A study published on March 15 in the British journal Nature concludes, “we estimate a 61% (42–82%) higher hazard of death associated with B.1.1.7. Our analysis suggests that B.1.1.7 is not only more transmissible than preexisting SARS-CoV-2 variants, but may also cause more severe illness.”
While overall US case counts, hospitalizations, and deaths continue to decline, there are places going the opposite direction. In twenty-three states, the one week average of newly reported cases is higher than than the two-week average. As of March 18, Oregon daily case counts are up 8.1 percent, Vermont is up 9.9 percent, and Utah is up 15.4 percent. Daily fatalities have recently increased more than ten percent in both Oregon and Utah. There is concern that as B.1.1.7 claims more “market share”, that the United State could follow Europe into yet another wave of disease (more and more).
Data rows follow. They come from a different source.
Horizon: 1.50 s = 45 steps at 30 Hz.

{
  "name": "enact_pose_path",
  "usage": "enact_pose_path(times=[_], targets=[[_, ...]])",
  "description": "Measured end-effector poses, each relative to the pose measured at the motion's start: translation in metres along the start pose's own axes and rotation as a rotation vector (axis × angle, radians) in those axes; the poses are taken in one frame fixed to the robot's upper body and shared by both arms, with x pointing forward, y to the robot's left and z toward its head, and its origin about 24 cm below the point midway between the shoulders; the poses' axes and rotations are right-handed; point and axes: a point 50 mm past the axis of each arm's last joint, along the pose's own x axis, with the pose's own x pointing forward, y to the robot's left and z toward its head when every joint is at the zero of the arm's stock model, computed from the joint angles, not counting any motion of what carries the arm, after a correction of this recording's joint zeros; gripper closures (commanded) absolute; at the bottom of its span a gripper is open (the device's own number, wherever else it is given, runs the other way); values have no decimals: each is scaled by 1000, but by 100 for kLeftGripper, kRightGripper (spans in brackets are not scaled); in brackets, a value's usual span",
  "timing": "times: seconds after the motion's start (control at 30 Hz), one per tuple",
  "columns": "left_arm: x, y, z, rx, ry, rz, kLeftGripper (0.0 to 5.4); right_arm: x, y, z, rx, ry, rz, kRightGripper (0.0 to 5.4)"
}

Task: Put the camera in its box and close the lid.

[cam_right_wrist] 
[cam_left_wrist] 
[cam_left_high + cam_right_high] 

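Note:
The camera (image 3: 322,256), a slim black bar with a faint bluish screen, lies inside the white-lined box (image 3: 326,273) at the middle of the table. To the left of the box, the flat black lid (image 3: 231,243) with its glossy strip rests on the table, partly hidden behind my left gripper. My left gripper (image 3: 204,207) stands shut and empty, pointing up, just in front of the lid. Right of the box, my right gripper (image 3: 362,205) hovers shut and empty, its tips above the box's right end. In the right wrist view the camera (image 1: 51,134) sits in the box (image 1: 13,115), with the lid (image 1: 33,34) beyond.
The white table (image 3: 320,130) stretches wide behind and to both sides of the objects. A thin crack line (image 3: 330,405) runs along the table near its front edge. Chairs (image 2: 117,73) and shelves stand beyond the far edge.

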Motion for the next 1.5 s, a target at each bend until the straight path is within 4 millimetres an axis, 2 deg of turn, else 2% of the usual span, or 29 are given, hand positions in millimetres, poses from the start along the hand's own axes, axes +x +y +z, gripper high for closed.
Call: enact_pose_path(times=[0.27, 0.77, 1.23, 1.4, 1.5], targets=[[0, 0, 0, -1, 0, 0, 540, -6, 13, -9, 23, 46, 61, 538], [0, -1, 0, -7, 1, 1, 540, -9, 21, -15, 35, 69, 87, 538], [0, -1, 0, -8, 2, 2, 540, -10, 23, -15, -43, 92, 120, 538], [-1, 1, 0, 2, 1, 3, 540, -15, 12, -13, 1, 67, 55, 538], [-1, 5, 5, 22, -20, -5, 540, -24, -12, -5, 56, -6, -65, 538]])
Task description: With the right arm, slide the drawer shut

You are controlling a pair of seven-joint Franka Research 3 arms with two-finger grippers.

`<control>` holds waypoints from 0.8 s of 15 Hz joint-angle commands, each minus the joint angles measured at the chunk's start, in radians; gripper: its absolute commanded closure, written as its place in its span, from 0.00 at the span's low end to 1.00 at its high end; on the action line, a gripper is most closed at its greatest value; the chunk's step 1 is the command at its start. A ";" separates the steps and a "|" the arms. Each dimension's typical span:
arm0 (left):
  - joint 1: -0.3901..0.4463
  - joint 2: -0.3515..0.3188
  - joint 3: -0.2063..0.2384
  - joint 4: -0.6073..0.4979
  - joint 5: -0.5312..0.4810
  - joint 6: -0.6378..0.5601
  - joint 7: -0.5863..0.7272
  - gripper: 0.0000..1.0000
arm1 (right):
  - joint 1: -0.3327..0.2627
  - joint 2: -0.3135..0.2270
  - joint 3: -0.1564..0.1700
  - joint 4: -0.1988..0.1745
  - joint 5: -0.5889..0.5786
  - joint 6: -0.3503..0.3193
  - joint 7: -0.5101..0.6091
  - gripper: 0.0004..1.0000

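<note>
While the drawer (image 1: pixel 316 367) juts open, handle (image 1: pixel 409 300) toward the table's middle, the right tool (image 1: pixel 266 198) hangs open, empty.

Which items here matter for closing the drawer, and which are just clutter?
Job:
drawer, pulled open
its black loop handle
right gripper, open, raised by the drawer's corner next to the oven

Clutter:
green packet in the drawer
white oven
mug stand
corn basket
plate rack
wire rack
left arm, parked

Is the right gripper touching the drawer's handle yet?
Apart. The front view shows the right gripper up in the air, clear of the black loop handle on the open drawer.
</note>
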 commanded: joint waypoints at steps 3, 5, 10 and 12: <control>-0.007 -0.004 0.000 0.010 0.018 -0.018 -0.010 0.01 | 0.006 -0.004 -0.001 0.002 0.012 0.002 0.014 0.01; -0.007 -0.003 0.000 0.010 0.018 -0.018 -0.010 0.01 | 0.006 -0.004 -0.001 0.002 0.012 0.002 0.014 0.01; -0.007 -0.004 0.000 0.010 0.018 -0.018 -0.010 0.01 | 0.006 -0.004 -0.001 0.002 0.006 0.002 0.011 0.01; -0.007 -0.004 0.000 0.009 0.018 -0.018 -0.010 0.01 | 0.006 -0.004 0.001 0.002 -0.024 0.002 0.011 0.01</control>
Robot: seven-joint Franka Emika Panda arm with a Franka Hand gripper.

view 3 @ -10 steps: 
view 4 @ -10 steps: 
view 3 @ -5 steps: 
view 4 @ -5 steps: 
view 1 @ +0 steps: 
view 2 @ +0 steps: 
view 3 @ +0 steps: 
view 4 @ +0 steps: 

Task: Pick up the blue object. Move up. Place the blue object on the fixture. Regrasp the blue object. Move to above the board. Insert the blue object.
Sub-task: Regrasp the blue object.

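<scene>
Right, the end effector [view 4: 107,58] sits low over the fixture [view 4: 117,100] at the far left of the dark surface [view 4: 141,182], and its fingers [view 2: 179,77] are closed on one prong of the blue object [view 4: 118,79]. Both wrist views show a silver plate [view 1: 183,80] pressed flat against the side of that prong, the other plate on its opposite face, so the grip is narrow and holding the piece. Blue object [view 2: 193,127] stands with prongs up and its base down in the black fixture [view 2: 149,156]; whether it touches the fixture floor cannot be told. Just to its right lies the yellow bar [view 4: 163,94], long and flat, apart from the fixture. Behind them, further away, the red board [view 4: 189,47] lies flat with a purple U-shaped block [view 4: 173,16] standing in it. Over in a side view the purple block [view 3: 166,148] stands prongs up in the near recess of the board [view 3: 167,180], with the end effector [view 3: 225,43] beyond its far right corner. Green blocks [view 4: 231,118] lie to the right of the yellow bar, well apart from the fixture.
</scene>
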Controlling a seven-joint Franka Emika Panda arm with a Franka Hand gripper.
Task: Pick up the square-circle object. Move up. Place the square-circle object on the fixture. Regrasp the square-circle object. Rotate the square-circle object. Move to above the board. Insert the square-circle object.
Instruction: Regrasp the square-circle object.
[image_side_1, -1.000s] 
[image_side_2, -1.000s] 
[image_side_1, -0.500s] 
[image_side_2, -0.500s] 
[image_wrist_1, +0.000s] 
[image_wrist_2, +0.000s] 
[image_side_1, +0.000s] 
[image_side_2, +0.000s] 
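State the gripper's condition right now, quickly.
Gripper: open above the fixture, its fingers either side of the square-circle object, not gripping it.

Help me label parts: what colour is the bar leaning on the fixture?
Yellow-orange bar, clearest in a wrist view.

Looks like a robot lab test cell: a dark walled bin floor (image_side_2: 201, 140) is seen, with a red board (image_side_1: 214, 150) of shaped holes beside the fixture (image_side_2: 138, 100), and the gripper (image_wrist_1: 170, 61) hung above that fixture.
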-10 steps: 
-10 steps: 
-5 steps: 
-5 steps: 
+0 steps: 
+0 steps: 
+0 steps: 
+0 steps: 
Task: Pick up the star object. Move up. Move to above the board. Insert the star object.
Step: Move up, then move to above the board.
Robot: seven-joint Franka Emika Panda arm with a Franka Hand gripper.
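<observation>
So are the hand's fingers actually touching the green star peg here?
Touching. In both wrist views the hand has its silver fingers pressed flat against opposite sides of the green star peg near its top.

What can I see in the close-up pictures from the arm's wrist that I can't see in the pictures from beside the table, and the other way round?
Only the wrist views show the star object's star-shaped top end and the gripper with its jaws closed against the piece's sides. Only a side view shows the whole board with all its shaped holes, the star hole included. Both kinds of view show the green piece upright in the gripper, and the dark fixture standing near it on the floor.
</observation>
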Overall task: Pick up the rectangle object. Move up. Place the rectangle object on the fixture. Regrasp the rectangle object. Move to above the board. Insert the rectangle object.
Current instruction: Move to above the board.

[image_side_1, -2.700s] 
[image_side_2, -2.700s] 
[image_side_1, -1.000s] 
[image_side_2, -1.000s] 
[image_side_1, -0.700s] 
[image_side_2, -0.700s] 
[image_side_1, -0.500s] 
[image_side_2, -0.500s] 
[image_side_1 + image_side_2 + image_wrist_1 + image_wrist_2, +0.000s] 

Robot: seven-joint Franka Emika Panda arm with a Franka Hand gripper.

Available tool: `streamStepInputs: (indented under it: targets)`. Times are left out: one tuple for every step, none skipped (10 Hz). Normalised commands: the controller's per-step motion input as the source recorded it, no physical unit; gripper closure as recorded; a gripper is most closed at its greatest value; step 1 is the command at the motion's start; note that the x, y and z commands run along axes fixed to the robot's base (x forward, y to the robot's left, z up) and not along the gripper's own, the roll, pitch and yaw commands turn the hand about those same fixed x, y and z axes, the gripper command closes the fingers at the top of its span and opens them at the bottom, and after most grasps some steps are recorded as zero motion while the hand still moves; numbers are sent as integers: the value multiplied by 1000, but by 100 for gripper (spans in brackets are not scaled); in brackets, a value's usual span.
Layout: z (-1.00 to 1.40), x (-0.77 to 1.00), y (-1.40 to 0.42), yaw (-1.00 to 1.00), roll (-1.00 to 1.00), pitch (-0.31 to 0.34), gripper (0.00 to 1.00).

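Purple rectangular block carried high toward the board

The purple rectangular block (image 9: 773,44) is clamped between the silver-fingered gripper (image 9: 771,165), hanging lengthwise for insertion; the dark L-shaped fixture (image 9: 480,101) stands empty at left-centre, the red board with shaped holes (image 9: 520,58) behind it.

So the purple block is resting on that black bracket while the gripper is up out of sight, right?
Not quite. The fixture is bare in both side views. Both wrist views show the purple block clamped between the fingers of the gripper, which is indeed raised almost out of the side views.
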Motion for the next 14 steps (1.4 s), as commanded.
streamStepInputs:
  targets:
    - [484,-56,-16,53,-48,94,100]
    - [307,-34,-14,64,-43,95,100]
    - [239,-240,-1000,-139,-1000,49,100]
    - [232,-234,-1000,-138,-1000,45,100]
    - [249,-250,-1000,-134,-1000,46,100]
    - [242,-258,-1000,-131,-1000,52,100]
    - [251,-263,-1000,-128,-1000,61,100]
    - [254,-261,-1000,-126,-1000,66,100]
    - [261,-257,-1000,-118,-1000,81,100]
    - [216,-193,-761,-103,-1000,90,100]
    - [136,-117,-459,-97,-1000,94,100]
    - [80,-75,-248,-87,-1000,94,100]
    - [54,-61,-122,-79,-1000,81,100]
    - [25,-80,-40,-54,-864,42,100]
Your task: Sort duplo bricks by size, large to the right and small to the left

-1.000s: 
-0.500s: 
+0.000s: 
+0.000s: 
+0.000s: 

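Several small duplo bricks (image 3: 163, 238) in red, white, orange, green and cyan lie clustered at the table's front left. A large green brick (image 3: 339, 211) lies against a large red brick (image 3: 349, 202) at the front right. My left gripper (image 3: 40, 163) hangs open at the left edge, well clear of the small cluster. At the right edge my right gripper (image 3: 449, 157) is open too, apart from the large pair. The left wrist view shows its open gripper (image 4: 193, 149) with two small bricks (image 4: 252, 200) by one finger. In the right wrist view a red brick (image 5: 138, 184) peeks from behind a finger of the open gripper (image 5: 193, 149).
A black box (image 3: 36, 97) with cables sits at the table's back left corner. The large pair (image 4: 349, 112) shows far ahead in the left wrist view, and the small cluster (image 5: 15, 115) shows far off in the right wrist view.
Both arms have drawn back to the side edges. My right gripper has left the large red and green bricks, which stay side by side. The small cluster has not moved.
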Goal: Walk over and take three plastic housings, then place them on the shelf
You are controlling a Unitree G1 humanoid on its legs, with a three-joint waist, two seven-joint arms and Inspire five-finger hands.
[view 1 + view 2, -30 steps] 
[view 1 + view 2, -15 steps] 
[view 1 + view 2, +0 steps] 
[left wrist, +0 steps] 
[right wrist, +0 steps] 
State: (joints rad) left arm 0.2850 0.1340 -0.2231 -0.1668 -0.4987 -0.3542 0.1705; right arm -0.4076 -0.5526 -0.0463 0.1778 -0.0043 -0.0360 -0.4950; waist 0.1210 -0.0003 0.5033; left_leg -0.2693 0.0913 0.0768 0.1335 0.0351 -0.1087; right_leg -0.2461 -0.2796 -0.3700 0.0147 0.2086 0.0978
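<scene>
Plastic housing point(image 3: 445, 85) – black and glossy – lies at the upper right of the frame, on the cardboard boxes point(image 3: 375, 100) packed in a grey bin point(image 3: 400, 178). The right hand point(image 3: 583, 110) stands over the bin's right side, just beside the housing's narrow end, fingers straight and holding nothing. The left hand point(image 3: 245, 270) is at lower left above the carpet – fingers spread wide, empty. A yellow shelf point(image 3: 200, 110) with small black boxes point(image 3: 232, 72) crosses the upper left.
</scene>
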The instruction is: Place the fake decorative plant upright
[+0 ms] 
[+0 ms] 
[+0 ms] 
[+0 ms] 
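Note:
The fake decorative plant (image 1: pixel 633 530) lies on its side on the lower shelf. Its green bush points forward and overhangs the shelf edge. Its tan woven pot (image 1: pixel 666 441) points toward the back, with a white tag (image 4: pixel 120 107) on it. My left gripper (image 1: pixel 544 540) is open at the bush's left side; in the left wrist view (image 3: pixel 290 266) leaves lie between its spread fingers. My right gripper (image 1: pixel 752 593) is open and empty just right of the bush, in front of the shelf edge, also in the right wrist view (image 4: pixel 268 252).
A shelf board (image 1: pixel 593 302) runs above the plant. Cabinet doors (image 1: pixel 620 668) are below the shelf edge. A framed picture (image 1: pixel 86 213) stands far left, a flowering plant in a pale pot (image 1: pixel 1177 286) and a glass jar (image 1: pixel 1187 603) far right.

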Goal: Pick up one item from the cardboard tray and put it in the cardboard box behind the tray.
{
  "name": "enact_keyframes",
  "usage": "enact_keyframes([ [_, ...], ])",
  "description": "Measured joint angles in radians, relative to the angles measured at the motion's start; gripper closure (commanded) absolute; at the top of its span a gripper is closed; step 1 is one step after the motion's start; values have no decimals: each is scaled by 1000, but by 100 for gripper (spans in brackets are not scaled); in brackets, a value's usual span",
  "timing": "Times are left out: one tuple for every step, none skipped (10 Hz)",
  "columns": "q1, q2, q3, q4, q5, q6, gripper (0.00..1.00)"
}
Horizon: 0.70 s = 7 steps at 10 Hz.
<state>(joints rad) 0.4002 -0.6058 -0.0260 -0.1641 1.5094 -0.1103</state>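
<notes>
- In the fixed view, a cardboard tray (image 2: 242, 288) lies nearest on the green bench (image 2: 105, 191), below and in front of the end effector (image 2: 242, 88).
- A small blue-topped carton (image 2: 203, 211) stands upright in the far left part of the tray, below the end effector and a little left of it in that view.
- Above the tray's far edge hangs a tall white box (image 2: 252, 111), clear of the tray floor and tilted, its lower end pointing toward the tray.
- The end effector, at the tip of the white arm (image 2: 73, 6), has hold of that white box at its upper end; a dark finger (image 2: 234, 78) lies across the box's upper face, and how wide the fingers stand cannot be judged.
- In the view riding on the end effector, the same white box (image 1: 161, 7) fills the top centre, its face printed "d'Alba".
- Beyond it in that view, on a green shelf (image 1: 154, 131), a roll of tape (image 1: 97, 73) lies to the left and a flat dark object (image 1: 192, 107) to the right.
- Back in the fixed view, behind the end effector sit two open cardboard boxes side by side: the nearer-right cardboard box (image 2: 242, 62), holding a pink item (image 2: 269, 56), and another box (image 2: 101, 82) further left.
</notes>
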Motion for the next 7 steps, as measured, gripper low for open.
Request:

Vaccination rates are increasing in most of the US. Roughly three-quarters of US residents are regularly using face-coverings in public. According to credible indicators, however, US population mobility has substantially increased since mid-February. On Valentines Day Americans were circulating about one-third less than usual. By March 10 we were only 14 percent below pre-pandemic travel patterns. This is much more than just Spring Break trips. This suggests a change in behavior by millions.
Vigilance requires using every tool we’ve got. One-quarter to one-third self-restraint now will avoid thousands of hospitalizations — and two-thirds to three-quarters enforced restraint — later.